Stephanie Diani for The New York Times


INDUSTRY DATABASE Shylar Cobi, right, a film producer, confirmed test results of the actors who perform as James Deen and Stoya.







LOS ANGELES — Before they take off all their clothes, the actors who perform as James Deen and Stoya go through a ritual unique to the heterosexual adult film industry.




First, they show each other their cellphones: Each has an e-mail from a laboratory saying he or she just tested negative for H.I.V., syphilis, chlamydia and gonorrhea.


Then they sit beside the film’s producer, Shylar Cobi, as he checks an industry database with their real names to confirm that those negative tests are less than 15 days old.


Then, out on the pool terrace of the day’s set — a music producer’s hilltop home with a view of the Hollywood sign — they yank down their pants and stand around joking as Mr.
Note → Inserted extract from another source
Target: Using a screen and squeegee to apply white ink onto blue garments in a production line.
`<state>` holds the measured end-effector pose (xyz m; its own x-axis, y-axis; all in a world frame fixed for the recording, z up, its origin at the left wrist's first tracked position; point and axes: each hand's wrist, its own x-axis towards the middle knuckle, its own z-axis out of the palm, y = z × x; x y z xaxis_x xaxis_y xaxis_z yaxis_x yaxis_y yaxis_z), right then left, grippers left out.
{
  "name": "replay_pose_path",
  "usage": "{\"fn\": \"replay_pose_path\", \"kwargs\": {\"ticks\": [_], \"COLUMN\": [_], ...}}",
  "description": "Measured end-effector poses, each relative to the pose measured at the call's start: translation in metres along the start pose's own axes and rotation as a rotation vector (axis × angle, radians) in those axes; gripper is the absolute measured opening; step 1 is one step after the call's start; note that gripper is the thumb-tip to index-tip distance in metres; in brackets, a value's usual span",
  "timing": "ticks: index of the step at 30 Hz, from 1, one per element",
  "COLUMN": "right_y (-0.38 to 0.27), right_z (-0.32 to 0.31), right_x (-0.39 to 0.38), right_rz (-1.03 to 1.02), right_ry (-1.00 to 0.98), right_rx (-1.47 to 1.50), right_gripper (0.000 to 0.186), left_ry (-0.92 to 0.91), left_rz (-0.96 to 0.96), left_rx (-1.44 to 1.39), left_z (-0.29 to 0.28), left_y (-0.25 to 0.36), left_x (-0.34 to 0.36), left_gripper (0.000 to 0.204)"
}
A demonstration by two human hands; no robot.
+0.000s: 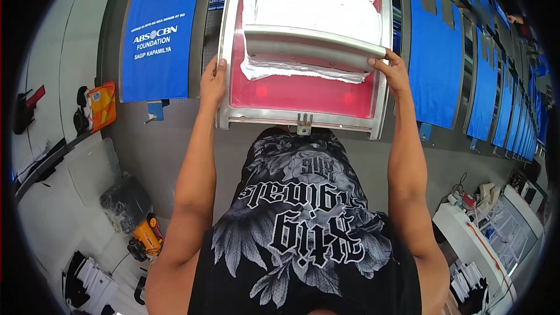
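Note:
In front of me is a screen printing frame [303, 120] with metal sides and a red mesh [303, 96]. A broad patch of white ink [315, 6] covers much of the mesh. Across the ink lies a long metal squeegee [303, 49], tilted slightly down to the right. My left hand [214, 81] is closed on the frame's left side, thumb on top and the other fingers mostly hidden. My right hand [394, 74] pinches the squeegee's right end, thumb on its near face, right by the frame's right side. The squeegee's left end has no hand on it.
Blue printed fabric panels lie on boards on both sides: one panel [154, 41] at left, another [434, 52] at right, with several more beyond. A metal bracket [304, 123] sits at the frame's near edge. An orange-yellow tool [147, 236] stands lower left; a white machine [484, 256] lower right.

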<state>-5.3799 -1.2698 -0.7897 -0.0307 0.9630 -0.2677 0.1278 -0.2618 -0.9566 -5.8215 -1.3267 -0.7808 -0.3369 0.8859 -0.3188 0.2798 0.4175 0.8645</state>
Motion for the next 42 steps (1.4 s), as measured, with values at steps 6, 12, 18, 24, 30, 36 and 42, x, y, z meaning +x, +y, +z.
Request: {"fn": "replay_pose_path", "kwargs": {"ticks": [6,12,18,24,30,36,42], "right_y": [-0.002,0.004,-0.071,-0.075,-0.08,-0.014,-0.055], "right_z": [0.003,0.004,0.019,0.031,0.024,0.047,0.034], "right_x": [0.0,0.002,-0.035,-0.029,0.066,0.04,-0.071], "right_rz": [0.004,-0.009,-0.147,-0.141,-0.703,-0.577,-0.452], "right_ry": [0.009,-0.041,-0.276,-0.349,0.048,-0.056,-0.196], "right_rx": [0.072,0.0,-1.039,-1.008,-1.068,-1.266,-1.008], "right_gripper": [0.041,0.039,0.042,0.036,0.028,0.027,0.039], "left_ry": [0.021,0.024,0.023,-0.555,-0.226,-0.178,-0.312], "left_rz": [-0.01,0.169,0.723,0.698,0.933,0.906,0.73], "left_rx": [0.007,0.153,0.627,0.936,0.78,0.837,0.821], "left_z": [0.004,-0.001,0.012,0.039,0.071,0.081,0.035], "left_y": [0.006,-0.028,0.088,0.136,0.146,0.073,0.08], "left_x": [-0.001,0.014,-0.017,0.011,0.08,0.059,-0.054], "left_gripper": [0.047,0.055,0.05,0.018,0.025,0.046,0.045]}}
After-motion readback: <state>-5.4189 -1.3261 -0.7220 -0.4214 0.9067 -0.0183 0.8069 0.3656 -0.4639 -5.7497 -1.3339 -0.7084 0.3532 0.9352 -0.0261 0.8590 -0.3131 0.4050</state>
Cobi quickly inspects their mouths, hands and genitals for sores.


“I’m not a doctor,” Mr. Cobi, who wears a pleasantly sheepish grin, says. “I’m only qualified to do this because I’ve been shooting porn since 1990 and I know what looks bad.”


Bizarre as the ritual is, it seems to work.
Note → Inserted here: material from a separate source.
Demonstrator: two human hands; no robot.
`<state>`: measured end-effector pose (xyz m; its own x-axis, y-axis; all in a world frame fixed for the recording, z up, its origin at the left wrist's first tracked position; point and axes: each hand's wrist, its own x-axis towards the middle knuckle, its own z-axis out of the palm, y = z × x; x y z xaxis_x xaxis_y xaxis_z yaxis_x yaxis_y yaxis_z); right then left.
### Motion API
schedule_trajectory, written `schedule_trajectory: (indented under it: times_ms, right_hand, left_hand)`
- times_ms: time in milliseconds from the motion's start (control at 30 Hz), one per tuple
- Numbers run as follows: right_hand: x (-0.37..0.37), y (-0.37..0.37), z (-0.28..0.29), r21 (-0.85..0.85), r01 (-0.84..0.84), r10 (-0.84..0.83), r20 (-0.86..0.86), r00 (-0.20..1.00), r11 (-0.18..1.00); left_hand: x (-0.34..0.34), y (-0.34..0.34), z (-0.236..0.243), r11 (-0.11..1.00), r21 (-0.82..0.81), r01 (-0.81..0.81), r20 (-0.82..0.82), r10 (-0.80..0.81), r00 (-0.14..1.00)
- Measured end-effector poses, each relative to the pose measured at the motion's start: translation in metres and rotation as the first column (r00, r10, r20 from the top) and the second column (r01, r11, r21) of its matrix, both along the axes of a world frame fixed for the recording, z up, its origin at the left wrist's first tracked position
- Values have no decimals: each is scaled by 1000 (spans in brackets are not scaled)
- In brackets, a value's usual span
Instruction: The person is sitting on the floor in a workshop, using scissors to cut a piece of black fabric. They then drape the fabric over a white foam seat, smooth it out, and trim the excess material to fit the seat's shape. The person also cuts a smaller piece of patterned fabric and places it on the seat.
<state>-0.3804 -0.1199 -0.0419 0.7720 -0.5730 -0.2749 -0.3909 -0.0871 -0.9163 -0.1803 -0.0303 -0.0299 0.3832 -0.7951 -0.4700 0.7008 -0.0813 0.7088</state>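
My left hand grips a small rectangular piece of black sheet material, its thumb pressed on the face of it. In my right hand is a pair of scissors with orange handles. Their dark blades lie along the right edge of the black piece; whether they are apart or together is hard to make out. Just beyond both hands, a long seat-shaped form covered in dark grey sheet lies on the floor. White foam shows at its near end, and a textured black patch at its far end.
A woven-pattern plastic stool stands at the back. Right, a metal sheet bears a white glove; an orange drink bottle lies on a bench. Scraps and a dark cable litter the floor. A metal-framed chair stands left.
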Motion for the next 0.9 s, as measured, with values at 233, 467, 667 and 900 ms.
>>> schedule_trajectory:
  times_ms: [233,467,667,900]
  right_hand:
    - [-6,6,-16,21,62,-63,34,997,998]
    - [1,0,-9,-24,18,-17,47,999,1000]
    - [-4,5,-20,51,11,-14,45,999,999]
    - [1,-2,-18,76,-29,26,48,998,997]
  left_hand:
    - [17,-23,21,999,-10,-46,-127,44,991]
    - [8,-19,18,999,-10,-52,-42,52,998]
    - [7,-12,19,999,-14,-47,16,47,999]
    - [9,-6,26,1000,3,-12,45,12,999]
The industry’s medical consultants say that about 350,000 sex scenes have been shot without condoms since 2004, and H.I.V. has not been transmitted on a set once.


Outside the world of pornography, the industry’s testing regimen is not well known, and no serious academic study of it has ever been done. But when it was described to several AIDS experts, they all reacted by saying that there were far fewer infections than they would have expected, given how much high-risk sex takes place.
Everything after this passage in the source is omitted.